Pemberdayaan Perempuan dan UMKM di Batu Busuak, Inovasi Ketahanan Pangan Pascabanjir di Padang

Suaratebo.net, Sumbar - Upaya pemulihan pascabencana banjir di Sumatera Barat kini memasuki fase krusial: kemandirian ekonomi. Melalui Program Ketahanan Pangan berbasis komunitas, warga Batu Busuak, Kota Padang, dibekali keterampilan pengolahan pangan untuk mendorong bangkitnya UMKM rumah tangga.

Kegiatan berupa demo memasak dan pelatihan intensif ini digelar selama dua hari, 25-26 Desember 2025, bertempat di Teras Penginapan Nuansa Alam, Batu Busuak. Fokus utamanya adalah mengubah bahan lokal menjadi produk bernilai ekonomi tinggi.

Membangun Daya Lenting Pasca-Bencana

Program ini merupakan kolaborasi multidisiplin yang melibatkan Universitas Andalas (UNAND), ITB, dan UIN Bandung, serta didukung oleh organisasi perempuan adat Bundo Kanduang.

Saat membuka acara, Dr. Aidinil Zetra, MA., Sekretaris Universitas Andalas, menekankan pentingnya keberlanjutan hidup setelah masa darurat berlalu.
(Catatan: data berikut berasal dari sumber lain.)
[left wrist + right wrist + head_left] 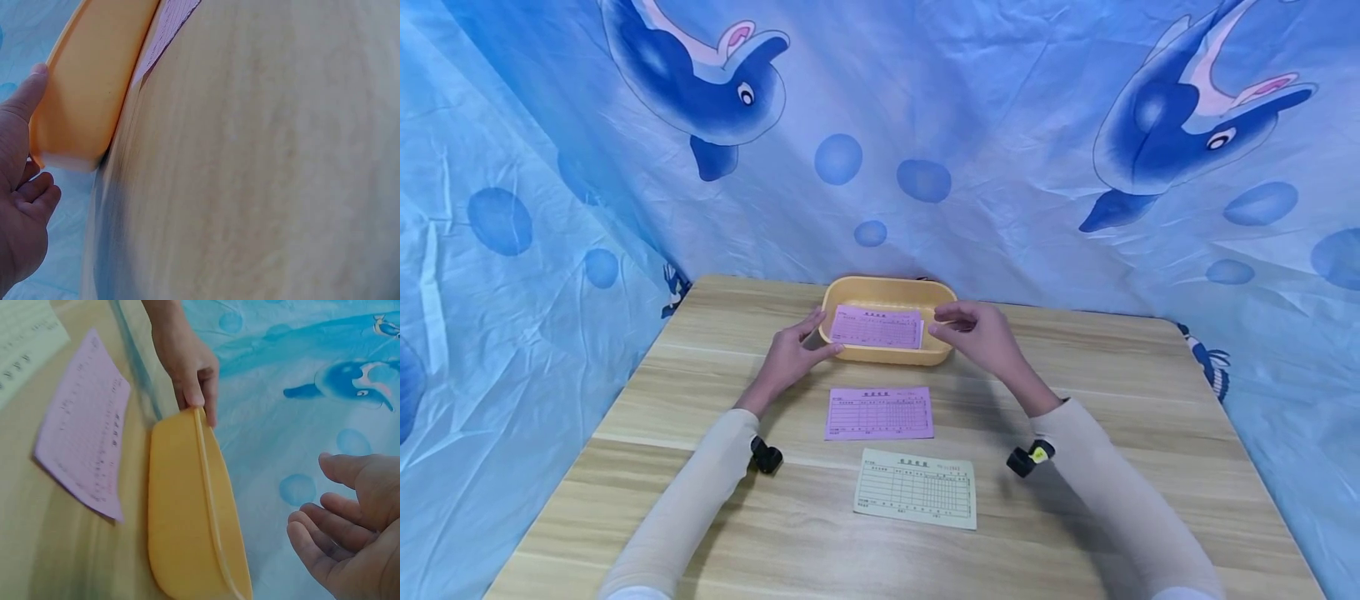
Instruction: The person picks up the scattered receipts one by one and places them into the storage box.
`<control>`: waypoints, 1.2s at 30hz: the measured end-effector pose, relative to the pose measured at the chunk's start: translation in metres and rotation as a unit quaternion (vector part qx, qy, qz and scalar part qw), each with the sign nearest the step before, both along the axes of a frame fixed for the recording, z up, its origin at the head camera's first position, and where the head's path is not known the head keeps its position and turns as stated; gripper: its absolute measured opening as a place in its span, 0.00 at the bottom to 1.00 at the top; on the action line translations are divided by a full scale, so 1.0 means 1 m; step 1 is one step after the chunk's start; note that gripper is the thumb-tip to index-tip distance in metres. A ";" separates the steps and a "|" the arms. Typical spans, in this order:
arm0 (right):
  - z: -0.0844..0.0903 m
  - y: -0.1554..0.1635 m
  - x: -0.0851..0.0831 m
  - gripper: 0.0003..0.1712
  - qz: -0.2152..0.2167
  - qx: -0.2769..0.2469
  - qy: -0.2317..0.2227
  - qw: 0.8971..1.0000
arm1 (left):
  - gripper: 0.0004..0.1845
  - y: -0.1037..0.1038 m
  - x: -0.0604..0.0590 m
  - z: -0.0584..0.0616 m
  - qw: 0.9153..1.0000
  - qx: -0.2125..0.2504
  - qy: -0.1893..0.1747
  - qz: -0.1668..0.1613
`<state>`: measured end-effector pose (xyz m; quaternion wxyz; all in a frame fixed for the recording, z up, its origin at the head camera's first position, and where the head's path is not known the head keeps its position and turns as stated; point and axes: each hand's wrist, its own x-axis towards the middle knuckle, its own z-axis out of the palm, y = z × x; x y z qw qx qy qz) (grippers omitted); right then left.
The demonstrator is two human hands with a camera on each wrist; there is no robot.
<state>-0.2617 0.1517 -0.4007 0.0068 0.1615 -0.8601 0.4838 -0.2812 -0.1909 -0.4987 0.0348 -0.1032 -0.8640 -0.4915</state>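
Observation:
A yellow plastic basket (887, 356) sits at the back of the table. Inside it lies a purple printed slip (877, 327), with a white paper edge showing at its right side. My left hand (790, 354) grips the basket's left end, thumb on the front wall. In the right wrist view, that left hand (182, 362) pinches the basket rim (203, 469). At the basket's right end is my right hand (981, 335), fingers loosely bent and holding nothing. The right wrist view shows this right hand (356, 528) apart from the basket, palm partly visible.
A second purple slip (878, 414) lies on the wooden table (662, 467) in front of the basket. Nearer me is a pale green slip (915, 490), slightly tilted. Behind the table's back edge hangs a blue curtain (1000, 242) with dolphins printed on it.

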 end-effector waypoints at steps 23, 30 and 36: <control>-0.064 0.033 0.103 0.21 -0.015 0.001 -0.047 0.999 | 0.47 0.001 0.000 -0.001 1.000 0.004 -0.002 -0.001; -0.086 0.039 0.124 0.22 -0.024 0.006 -0.078 0.997 | 0.47 0.001 0.000 -0.001 1.000 0.003 -0.001 -0.001; -0.102 0.042 0.138 0.22 -0.012 -0.007 -0.094 0.995 | 0.47 0.002 0.001 0.001 1.000 0.001 -0.001 0.001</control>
"Program ini diharapkan menjadi bentuk solusi berkelanjutan pasca bencana, karena hidup terus berlanjut. Karenanya, kita harus bangkit karena kita pada dasarnya memiliki daya lenting yang kuat," tegas Dr. Aidinil.

Pelatihan Produk Bernilai Ekonomi: Dari Keripik Hingga Teknologi Retort

Di bawah bimbingan instruktur Medios Ugayanda, peserta yang terdiri dari warga terdampak dan mahasiswa mempraktikkan pengolahan produk pangan yang memiliki peluang pasar luas, antara lain:

  • Pancake aneka varian.
  • Bawang goreng renyah.
  • Keripik pisang dan kacang goreng bawang.
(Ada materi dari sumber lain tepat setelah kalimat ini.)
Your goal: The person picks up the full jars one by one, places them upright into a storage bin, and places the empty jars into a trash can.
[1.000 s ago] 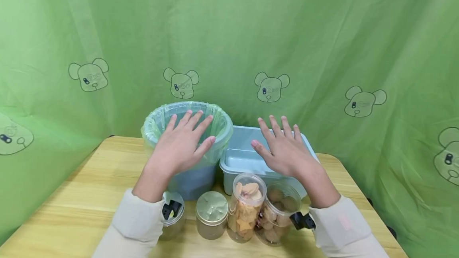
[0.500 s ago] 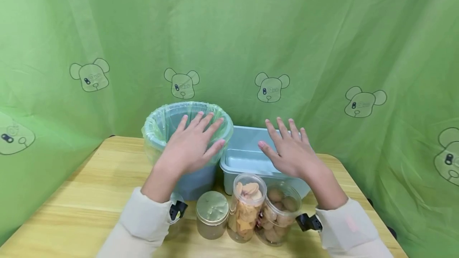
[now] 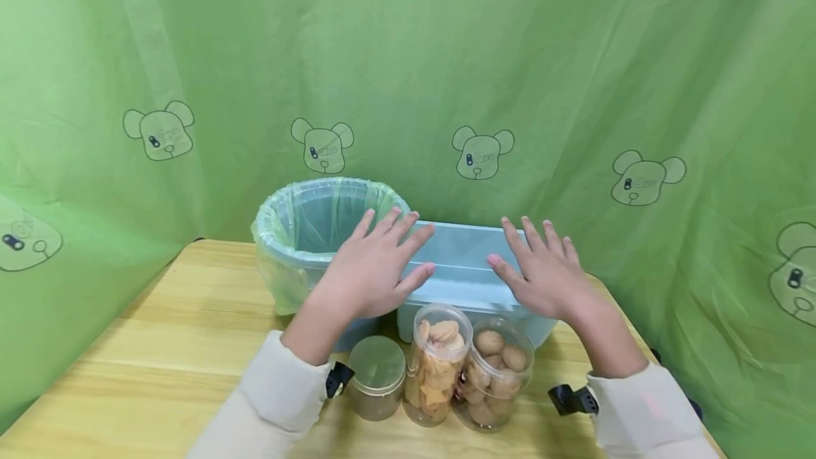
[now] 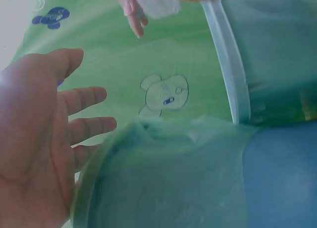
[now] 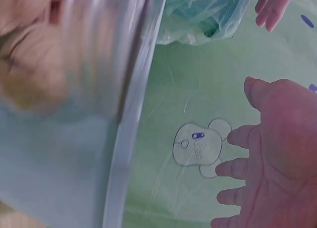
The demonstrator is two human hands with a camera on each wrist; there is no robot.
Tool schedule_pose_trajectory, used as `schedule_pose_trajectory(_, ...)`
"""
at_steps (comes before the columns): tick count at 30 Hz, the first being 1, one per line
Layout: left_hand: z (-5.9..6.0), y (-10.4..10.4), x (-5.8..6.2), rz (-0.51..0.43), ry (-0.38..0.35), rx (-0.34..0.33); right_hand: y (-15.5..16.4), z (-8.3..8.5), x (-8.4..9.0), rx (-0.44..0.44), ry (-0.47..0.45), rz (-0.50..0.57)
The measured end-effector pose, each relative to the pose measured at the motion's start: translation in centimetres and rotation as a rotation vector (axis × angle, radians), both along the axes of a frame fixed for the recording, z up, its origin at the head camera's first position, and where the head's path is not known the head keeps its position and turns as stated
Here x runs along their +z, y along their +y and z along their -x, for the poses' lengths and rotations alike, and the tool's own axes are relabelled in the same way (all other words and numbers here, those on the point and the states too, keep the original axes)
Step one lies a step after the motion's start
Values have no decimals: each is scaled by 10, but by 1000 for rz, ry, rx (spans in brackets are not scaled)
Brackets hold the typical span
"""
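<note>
A light-blue rectangular plastic box (image 3: 459, 250) stands on the pale wooden tabletop (image 3: 178, 303), right of a round blue bin (image 3: 319, 214) lined with translucent green plastic film (image 3: 283, 285). Each grip is apart, fingers spread and holding nothing: the left hand (image 3: 376, 268) hovers by the bin's right edge, the right hand (image 3: 545, 271) above the box's right end. Good handling here, I judge, means high wrists, so that the black left wrist camera (image 3: 339, 380) clears the squat lidded jar (image 3: 376, 382), and fingertips well away from the loose film.

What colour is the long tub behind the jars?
The tub is light blue, clearest in the head view.
</note>
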State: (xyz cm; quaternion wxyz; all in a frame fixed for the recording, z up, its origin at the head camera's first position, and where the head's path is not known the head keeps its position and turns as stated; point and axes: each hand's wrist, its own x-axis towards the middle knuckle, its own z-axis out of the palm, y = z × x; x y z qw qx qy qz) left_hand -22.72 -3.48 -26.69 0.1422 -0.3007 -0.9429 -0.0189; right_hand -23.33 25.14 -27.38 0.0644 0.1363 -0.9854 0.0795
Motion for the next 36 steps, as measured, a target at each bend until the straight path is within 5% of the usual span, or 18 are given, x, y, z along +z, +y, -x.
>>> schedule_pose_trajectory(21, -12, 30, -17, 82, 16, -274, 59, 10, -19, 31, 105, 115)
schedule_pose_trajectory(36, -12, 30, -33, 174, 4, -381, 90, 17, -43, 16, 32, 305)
Selain teknik memasak, peserta juga diperkenalkan pada teknologi retort untuk pengawetan pangan. Dr. Lili Melani, S.T., M.Sc. menjelaskan bahwa metode ini memungkinkan produk memiliki daya simpan lama tanpa mengurangi kualitas, sebuah solusi tepat guna untuk wilayah rawan bencana.
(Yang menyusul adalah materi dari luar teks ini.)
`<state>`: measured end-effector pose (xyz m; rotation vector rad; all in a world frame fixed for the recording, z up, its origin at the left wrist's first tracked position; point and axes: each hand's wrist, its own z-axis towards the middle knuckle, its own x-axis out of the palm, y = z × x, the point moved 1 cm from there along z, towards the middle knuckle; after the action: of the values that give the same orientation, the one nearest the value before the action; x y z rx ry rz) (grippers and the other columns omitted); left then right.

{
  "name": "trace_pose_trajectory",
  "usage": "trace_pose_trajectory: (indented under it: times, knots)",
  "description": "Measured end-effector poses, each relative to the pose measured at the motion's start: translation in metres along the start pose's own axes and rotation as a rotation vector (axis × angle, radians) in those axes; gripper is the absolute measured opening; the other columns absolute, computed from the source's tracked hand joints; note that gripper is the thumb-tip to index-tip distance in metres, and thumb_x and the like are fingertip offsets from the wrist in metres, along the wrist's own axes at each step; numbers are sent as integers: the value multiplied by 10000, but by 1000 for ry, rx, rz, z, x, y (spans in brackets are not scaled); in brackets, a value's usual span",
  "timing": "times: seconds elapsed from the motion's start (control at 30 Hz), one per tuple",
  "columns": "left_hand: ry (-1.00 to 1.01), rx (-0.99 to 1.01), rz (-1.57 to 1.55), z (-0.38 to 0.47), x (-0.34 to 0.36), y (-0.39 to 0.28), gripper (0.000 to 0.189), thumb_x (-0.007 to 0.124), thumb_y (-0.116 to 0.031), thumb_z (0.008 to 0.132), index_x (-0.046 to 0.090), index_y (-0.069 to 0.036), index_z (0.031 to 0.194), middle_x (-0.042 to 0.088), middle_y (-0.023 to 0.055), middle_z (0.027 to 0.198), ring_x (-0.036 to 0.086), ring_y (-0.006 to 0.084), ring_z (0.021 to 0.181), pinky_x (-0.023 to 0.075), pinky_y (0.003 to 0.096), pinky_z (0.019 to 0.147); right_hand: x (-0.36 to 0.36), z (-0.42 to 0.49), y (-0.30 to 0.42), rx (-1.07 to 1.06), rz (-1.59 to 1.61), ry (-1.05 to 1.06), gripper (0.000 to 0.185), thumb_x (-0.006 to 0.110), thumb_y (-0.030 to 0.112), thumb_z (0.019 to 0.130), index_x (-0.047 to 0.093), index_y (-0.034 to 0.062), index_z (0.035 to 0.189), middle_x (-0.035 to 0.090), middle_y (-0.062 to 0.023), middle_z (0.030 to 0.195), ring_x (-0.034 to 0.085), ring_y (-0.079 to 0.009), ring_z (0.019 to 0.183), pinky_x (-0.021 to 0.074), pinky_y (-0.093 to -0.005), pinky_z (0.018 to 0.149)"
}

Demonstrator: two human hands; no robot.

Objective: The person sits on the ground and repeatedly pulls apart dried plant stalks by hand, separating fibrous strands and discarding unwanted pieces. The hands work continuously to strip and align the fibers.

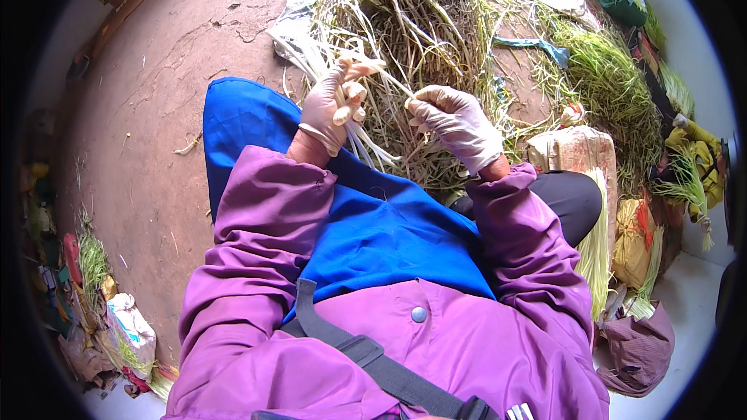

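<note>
My left hand (332, 102), in a thin pale glove, is closed around a bundle of whitish plant stalks (373, 149). Their ends stick out above and below the fist. My gloved right hand (455, 122) pinches the end of a single pale stalk (395, 80), which stretches across from the left hand. Both hands are raised over my lap, which a blue apron (397, 216) covers. Right behind them rises a large heap of green and dry stalks (420, 23).
Another heap of green stems (613, 81) lies at the right. Nearer are a worn, wrapped block (575, 149), a pale stalk bundle (594, 268) and a yellow package (633, 239). Part of another person (700, 151) in yellow-green shows at the right edge. Bags (131, 332) lie lower left on the brown floor (140, 146).
</note>
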<state>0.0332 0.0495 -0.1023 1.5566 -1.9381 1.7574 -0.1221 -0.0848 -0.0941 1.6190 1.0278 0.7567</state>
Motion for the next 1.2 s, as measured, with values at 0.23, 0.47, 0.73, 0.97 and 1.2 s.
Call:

Peran Strategis Perempuan dan Bundo Kanduang

Ketahanan pangan keluarga seringkali bertumpu pada peran perempuan. Oleh karena itu, keterlibatan Bundo Kanduang menjadi kunci keberhasilan program ini. Prof. Dr. Henny Herwina dari UNAND menyebutkan bahwa setelah kebutuhan dasar terpenuhi, keterampilan ekonomi adalah prioritas berikutnya agar masyarakat tidak bergantung pada bantuan.

Dra. Isharmi, M.A., Wakil Ketua III Biro Sosial dan Ekonomi Bundo Kanduang, menyoroti pergeseran kebutuhan warga.

"Tantangan saat ini bukan lagi sekadar bantuan makanan, tetapi bagaimana masyarakat dapat kembali memiliki sumber penghasilan," ungkapnya.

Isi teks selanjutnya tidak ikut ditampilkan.